= EXERCISE INSTRUCTIONS =
Find the line with "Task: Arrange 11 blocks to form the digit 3" in the records below. Output exactly from there until after the line with "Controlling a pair", without pictures.

****************

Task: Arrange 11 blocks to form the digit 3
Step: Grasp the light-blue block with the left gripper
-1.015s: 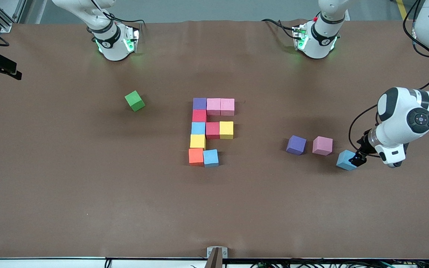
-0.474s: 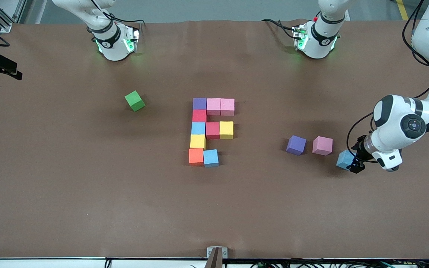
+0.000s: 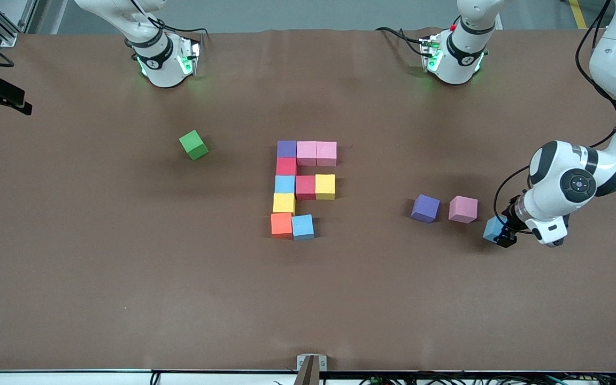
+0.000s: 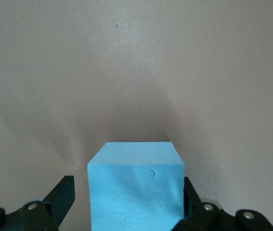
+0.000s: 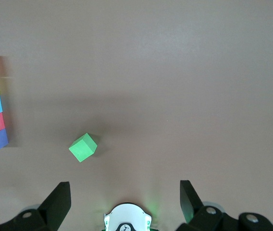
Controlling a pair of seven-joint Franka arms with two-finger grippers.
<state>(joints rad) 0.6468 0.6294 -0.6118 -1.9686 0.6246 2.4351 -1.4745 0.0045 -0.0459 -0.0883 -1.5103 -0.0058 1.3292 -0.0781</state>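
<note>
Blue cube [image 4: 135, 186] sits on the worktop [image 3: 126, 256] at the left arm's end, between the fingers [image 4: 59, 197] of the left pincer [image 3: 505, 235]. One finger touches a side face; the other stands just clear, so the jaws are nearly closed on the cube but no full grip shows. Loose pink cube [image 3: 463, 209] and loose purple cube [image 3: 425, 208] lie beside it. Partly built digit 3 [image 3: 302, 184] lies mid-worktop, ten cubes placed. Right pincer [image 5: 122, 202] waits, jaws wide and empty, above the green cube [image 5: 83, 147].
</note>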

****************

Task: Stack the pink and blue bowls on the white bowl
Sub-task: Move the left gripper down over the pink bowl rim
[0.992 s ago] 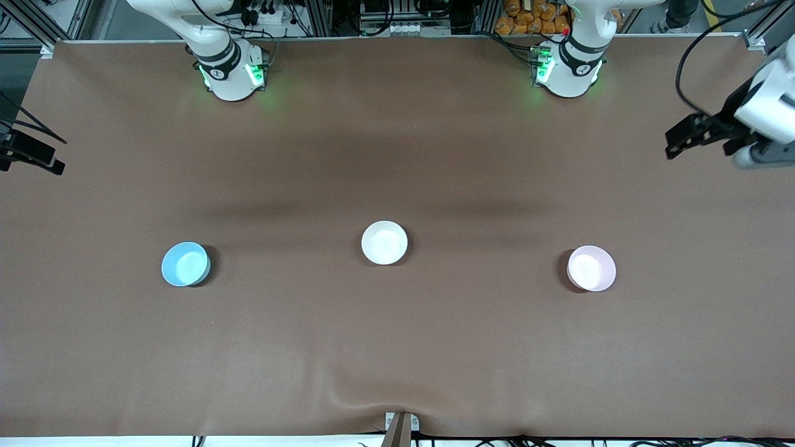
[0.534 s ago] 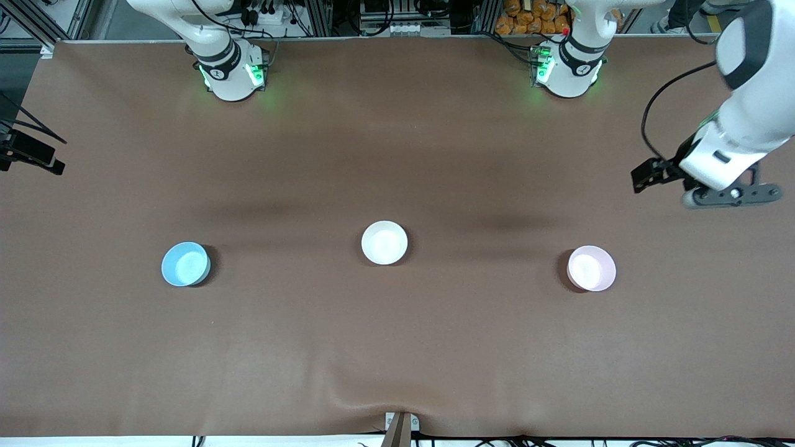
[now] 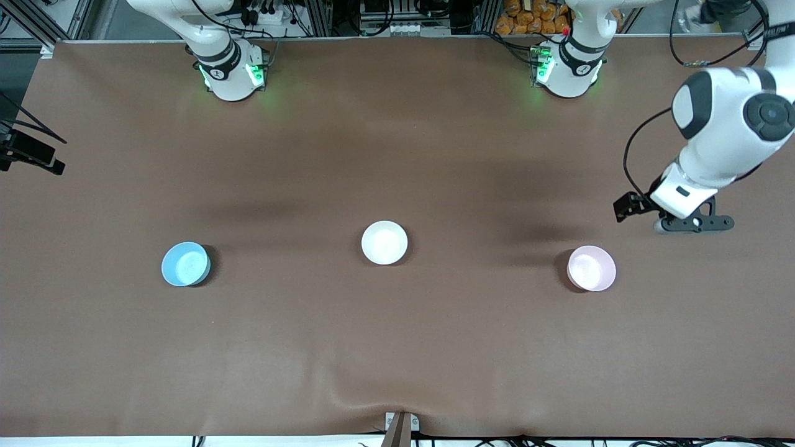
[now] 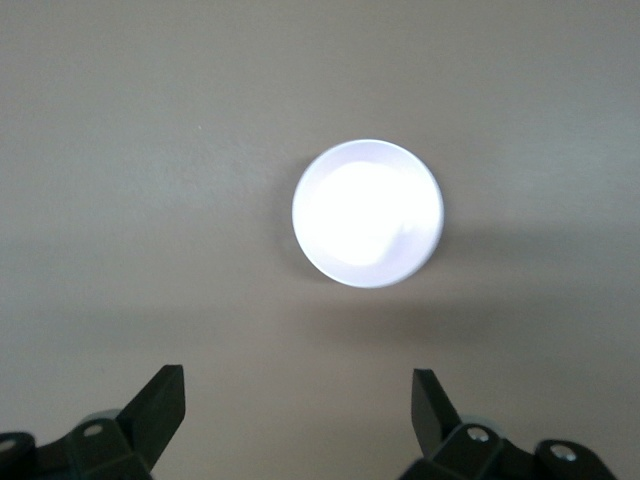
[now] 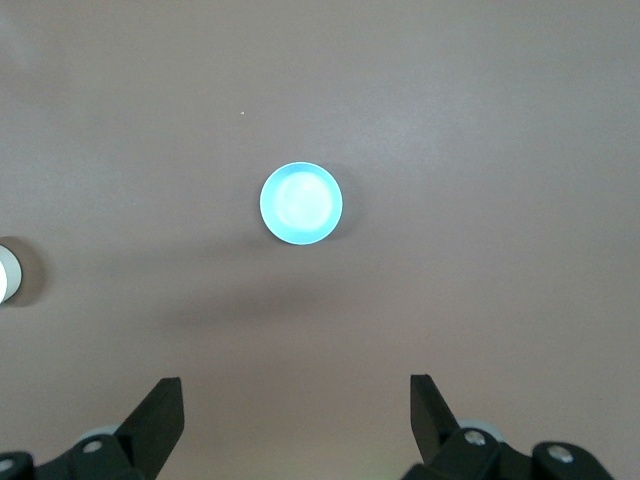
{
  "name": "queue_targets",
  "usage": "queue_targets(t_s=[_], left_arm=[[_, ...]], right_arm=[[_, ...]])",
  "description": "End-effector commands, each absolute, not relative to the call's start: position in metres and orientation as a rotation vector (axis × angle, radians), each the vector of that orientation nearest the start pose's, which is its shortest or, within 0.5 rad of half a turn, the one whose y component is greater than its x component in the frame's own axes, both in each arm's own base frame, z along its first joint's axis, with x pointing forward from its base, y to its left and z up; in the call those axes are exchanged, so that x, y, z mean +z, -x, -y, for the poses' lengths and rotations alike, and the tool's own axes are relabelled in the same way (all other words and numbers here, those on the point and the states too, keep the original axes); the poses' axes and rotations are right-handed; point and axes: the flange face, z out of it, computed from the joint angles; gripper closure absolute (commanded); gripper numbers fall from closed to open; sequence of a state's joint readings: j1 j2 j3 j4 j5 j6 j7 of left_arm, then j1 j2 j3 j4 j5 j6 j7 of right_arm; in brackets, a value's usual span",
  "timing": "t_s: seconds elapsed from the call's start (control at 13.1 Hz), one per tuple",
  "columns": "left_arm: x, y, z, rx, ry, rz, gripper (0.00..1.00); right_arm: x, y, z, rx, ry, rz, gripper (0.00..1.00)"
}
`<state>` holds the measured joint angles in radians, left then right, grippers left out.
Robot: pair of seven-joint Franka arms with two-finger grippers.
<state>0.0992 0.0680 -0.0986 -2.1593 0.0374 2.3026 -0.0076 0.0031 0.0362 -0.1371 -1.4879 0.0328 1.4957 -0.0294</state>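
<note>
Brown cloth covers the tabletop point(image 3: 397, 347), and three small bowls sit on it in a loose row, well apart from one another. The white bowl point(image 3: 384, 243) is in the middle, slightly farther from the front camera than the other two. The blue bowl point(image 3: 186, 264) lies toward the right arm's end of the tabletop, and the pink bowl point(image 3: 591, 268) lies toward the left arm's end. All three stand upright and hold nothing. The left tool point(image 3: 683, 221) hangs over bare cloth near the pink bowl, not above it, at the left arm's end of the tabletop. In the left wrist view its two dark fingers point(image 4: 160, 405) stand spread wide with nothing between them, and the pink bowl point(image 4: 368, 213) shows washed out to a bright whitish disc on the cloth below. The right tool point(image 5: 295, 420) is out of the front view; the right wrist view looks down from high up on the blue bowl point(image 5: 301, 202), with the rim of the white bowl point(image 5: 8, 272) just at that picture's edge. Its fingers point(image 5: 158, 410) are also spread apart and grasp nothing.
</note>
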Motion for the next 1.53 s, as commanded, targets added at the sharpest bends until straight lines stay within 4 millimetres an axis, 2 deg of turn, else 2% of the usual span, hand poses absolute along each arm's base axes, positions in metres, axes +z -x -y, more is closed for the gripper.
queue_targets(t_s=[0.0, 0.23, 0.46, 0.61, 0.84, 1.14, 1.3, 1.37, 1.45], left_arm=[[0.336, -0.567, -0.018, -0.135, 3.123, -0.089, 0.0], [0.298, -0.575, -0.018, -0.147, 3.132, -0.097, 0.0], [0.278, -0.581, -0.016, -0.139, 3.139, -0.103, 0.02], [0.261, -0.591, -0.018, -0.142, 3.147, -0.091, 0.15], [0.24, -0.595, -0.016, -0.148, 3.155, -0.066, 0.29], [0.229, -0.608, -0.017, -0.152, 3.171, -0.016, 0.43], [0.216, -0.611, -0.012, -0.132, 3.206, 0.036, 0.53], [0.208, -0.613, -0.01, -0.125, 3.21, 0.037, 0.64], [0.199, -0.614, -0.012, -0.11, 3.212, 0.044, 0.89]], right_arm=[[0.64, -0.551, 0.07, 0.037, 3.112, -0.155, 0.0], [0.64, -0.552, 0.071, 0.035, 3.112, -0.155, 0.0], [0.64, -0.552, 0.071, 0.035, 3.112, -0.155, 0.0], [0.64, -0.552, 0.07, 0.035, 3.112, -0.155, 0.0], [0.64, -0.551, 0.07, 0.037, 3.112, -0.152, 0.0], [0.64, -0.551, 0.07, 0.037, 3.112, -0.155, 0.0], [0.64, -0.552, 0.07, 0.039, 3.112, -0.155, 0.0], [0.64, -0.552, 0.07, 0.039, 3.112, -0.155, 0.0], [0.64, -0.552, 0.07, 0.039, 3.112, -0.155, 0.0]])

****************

= EXPECTED OUTPUT =
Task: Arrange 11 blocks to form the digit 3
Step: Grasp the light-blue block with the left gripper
-1.015s: 
-0.474s: 
+0.000s: 
+0.000s: 
+0.000s: 
Controlling a pair of seven-joint Franka arms with two-finger grippers.

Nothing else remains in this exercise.